Что опьяняет сильнее вина?
Женщины, лошади,
Власть и война.
Редьярд Киплинг.
«В море — значит, дома», — вспомнил Анжу любимую присказку адмирала Макарова, но сразу же подумал, что главное все же остается на земле. Пусть даже вместо родных российских осин вокруг торчат быстро надоевшие пальмы. А воздух слишком горяч и влажен. Да и надоедливых дождей выпадает больше, чем осенней российской порой.
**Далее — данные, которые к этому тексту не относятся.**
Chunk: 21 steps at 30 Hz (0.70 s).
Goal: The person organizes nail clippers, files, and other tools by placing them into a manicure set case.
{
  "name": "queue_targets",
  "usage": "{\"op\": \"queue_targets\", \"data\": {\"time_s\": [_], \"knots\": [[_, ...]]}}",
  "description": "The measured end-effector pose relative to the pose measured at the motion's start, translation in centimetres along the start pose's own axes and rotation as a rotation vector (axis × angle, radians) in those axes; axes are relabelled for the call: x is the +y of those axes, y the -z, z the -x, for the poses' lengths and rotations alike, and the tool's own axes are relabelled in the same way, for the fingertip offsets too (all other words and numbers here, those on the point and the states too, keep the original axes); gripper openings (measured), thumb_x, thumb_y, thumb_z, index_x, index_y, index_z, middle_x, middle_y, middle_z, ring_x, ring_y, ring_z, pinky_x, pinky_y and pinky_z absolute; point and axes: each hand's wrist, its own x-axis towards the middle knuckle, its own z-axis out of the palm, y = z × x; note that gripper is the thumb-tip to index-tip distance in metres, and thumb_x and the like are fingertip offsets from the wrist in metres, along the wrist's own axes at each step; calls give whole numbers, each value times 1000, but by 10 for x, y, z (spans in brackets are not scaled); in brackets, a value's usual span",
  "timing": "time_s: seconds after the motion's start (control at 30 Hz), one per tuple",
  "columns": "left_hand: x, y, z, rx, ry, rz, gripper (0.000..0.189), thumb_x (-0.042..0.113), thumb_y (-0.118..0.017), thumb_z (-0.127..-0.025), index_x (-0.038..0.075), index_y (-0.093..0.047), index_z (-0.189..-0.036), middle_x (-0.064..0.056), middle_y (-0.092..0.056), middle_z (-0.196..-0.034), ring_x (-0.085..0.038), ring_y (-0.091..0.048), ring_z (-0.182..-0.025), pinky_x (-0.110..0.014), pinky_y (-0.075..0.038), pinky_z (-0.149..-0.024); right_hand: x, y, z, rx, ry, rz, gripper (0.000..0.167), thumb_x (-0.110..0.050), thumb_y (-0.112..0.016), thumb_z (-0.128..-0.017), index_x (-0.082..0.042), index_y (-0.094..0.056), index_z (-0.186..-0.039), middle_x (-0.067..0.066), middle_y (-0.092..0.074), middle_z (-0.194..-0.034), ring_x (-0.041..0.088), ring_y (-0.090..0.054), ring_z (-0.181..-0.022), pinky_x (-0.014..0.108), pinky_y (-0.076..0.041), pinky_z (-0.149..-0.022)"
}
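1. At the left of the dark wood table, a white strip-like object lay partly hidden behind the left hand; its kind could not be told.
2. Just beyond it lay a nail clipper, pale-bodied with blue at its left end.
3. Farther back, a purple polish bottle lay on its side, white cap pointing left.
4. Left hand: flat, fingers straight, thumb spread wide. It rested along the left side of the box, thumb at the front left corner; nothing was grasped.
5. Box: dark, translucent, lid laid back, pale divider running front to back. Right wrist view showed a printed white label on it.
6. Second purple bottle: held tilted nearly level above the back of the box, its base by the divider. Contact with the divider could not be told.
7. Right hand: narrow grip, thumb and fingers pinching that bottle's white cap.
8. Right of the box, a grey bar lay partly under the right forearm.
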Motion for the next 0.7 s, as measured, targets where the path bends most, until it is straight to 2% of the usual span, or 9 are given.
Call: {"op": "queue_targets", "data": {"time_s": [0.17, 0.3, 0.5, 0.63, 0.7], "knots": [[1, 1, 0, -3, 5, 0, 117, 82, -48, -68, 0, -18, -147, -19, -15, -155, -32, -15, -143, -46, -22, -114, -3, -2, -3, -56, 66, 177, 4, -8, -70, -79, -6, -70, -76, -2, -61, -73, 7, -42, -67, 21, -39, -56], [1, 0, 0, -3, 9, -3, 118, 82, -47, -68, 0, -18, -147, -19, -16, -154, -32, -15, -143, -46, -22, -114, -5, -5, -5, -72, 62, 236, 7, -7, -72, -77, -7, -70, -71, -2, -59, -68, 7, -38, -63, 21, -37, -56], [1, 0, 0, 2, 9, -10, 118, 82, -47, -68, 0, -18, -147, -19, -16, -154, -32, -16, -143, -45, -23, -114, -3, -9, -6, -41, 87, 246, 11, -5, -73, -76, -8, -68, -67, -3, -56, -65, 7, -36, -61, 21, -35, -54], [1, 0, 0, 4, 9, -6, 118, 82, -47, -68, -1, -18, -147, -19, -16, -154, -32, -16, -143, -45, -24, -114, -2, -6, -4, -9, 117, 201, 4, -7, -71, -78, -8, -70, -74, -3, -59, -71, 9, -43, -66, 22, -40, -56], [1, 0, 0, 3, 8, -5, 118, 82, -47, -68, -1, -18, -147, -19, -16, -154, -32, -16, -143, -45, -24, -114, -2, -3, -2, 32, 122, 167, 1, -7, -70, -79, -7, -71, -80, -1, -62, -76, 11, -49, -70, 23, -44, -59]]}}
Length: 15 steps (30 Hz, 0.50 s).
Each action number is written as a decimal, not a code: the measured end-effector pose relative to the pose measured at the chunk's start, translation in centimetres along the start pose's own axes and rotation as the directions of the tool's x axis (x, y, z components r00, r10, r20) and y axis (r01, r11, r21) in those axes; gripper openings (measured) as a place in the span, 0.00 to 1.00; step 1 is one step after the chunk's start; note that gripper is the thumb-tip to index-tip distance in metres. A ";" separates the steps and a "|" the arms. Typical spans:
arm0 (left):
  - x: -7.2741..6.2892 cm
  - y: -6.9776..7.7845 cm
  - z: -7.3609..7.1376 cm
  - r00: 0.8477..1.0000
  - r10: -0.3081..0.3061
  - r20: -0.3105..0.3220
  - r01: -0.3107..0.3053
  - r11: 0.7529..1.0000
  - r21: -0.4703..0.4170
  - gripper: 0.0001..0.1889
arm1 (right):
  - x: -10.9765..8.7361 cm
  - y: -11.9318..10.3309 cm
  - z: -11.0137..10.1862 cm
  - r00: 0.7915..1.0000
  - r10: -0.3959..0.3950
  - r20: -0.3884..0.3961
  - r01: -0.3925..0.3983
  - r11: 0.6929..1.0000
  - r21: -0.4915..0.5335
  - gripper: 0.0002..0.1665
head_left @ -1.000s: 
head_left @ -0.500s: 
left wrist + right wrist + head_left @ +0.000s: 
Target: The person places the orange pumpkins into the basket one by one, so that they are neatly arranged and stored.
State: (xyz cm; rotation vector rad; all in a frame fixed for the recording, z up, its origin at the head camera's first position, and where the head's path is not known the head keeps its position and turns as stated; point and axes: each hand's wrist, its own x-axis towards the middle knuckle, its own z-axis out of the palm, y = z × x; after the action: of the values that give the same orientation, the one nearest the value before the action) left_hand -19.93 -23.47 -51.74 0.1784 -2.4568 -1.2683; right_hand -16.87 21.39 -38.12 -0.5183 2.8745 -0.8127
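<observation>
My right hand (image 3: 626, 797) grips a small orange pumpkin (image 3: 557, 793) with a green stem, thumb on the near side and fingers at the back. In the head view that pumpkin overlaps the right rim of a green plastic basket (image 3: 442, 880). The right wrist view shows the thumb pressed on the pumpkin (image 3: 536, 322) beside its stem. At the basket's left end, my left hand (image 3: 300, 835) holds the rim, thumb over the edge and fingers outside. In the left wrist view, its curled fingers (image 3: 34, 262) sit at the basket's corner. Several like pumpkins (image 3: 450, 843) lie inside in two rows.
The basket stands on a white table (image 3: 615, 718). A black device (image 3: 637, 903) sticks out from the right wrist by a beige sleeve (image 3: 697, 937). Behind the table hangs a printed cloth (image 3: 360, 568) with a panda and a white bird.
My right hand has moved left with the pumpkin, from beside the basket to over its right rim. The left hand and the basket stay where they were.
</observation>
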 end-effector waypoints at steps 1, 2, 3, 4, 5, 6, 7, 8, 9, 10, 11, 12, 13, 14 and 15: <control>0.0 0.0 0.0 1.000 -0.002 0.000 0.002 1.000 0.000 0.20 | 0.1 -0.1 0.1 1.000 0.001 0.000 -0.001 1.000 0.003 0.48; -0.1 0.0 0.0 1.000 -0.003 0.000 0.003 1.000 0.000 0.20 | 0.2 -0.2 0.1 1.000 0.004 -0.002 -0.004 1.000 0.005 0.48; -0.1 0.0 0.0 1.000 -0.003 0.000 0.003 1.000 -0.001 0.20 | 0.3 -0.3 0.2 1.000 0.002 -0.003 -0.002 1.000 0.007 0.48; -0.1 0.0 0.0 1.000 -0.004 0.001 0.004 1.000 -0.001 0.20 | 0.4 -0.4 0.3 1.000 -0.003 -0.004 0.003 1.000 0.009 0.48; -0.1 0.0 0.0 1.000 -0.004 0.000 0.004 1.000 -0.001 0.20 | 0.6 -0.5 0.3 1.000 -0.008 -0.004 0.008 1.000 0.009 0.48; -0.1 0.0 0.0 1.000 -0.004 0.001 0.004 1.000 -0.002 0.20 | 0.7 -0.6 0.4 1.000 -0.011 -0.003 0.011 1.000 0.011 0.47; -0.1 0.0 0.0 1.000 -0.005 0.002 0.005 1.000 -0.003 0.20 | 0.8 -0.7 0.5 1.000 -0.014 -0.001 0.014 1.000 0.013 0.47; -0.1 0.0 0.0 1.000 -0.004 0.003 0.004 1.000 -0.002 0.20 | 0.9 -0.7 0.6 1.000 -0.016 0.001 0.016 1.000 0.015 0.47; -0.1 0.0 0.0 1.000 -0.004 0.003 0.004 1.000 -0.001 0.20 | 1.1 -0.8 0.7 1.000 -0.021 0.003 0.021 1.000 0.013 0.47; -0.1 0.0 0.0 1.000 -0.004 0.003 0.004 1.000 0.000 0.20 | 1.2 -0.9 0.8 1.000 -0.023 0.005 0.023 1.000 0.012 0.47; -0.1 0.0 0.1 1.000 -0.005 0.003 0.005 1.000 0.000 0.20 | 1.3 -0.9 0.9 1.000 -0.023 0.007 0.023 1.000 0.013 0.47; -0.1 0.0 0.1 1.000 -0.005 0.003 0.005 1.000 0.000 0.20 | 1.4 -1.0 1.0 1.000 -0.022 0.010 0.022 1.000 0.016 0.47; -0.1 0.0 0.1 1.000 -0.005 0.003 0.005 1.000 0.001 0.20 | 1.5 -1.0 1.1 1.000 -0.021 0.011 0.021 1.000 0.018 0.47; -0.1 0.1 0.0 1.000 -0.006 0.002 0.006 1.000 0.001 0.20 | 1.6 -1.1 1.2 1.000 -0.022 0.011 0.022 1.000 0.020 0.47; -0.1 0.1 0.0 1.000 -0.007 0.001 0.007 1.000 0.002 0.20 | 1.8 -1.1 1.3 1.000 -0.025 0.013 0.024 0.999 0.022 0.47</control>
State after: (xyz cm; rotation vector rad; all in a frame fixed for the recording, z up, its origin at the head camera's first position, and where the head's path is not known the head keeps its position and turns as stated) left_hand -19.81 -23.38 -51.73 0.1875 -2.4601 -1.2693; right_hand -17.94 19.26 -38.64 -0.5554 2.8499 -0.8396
Не повезло команде «Алмаза» оказаться в этих забытых богом местах в самый влажный сезон. И никуда не денешься — ремонт боевых повреждений уже почти закончился, когда внезапно всплыла непонятная поломка в машинах. Причем настолько серьезная, что крейсер фактически поставили на прикол не менее чем на полгода. Экипаж, конечно же, сразу растащили на другие корабли, ведь потери после сражения у острова надо было пополнять. Иван Иванович[30] почти сразу перевели на должность командира броненосного крейсера «Юрий Долгорукий» и он забрал с собой большинство строевых офицеров. Сам Анжу в результате оказался на должности временно исполняющего делами командира «Алмаза», а на его место назначили лейтенанта Саблина.
В результате свободного времени у Петра оказалось больше, чем ранее. Вот только заняться в этом городке, по сравнению с которым Кронштадт или даже теткина деревня возле какого-нибудь провинциального Саратов[31] выглядели культурными столицами. Здание Морского Собрания и театра Анжу, как ему казалось, выучил уже наизусть и снаружи, и изнутри. Как и репертуар местной труппы и даже песни играющих на улице бродячих музыкантов. Причем последние, к удивлению Петра, пели не только испанские и местные, но и русские романсы и песни. Причем почти без акцента. Вот только дожди разогнали и бродячих музыкантов, которые стали редко появляться и в дни с нечасто наступающей хорошей погодой.
От скуки Петр перечитал, кажется, уже все книги в небогатой библиотеке Морского собрания и даже записался в читальный зал местной публичной библиотеки.